Even when penicillin emerged as a treatment 15 years into the “study,” the men received only free exams, meals and burial insurance, and “although originally projected to last 6 months, the study actually went on for 40 years,” the CDC says.
Status: Parran’s name has been removed from the University of Pittsburgh’s Graduate School of Public Health.
Juan de Oñate
A conquistador and the first Spanish governor of New Mexico, Oñate sought to colonize the Acoma Pueblo, and when spiritual leader Zutacapan learned of the plans, a battle ensued, killing a dozen of Oñate’s men, including his nephew.
Oñate responded by exacting a massacre, leaving 800 dead, 300 of them women and children. Twenty-four men older than 25 had their right feet chopped off, and were enslaved for 20 years, along with many other Acoma, some as young as 12.
Status: Albuquerque officials took down a statue of Oñate after a protest turned violent in June. Protesters chopped off the foot of Onate’s statue in Alcalde, New Mexico, in 1998. Another statue resides at El Paso’s international airport.
No one served in the US Senate longer than Byrd, but before he kicked off his political career in the West Virginia Legislature, he wrote a letter to Sen. Ted Bilbo, a Mississippi segregationist, decrying President Harry Truman’s efforts to integrate the military. He’d rather see his country crumble, he wrote, than fight “with a negro by my side.”

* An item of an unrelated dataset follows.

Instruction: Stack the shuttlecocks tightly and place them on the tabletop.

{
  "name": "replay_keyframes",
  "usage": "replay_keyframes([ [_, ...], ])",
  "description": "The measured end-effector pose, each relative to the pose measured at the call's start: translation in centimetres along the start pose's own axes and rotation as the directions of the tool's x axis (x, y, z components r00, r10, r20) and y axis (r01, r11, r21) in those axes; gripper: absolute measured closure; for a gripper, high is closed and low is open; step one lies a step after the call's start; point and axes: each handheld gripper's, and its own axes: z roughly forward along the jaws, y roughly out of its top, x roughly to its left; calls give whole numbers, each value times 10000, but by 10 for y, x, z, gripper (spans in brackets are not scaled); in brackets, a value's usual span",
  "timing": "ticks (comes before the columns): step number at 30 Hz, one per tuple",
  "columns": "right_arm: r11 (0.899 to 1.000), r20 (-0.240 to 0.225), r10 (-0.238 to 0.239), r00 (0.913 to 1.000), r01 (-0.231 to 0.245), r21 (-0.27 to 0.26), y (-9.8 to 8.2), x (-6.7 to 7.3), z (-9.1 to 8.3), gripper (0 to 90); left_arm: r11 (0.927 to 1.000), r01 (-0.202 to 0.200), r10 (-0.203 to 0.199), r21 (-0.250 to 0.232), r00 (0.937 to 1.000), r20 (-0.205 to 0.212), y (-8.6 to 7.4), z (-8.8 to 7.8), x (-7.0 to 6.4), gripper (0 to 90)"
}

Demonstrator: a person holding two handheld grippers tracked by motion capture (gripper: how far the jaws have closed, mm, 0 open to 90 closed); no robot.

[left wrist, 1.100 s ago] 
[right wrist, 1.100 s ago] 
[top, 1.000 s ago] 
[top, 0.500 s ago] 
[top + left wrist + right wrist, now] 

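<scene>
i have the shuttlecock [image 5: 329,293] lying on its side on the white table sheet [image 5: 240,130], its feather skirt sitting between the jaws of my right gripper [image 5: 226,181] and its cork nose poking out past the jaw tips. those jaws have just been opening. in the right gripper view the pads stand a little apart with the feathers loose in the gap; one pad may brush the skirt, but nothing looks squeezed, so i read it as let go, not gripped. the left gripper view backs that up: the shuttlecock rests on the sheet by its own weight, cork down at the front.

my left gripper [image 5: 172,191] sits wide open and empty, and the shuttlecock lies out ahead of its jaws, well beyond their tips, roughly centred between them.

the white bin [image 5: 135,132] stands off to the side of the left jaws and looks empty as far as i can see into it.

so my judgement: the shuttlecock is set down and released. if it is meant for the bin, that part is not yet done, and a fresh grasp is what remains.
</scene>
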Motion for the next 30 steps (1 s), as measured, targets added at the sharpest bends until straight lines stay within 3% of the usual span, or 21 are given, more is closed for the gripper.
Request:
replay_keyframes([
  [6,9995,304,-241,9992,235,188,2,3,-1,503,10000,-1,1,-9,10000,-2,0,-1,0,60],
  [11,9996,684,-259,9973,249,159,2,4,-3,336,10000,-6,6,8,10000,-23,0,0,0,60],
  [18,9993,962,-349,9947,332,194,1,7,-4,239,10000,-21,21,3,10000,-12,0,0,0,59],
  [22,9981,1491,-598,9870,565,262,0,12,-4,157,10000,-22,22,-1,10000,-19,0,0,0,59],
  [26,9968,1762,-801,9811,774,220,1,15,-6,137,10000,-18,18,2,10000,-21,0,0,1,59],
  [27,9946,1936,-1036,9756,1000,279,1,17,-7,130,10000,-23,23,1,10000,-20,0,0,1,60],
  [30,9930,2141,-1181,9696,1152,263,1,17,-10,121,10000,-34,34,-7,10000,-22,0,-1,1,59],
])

“Rather I should die a thousand times, and see Old Glory trampled in the dirt never to rise again, than to see this beloved land of ours become degraded by race mongrels, a throwback to the blackest specimen from the wilds,” he wrote.
Perhaps this isn’t surprising from a onetime exalted cyclops of the Ku Klux Klan. Even after he supposedly renounced the Klan, he filibustered the Civil Rights Act of 1964 and was the only senator who voted against the confirmations of the country’s two black Supreme Court justices, Thurgood Marshall and Clarence Thomas.
In his later years, he referred to same-sex marriage as “aberrant behavior” and told an interviewer in 2001, “There are white n***ers. I’ve seen a lot of white n***ers in my time.”
Status: Dozens of buildings, several roads and a bridge in West Virginia bear his name.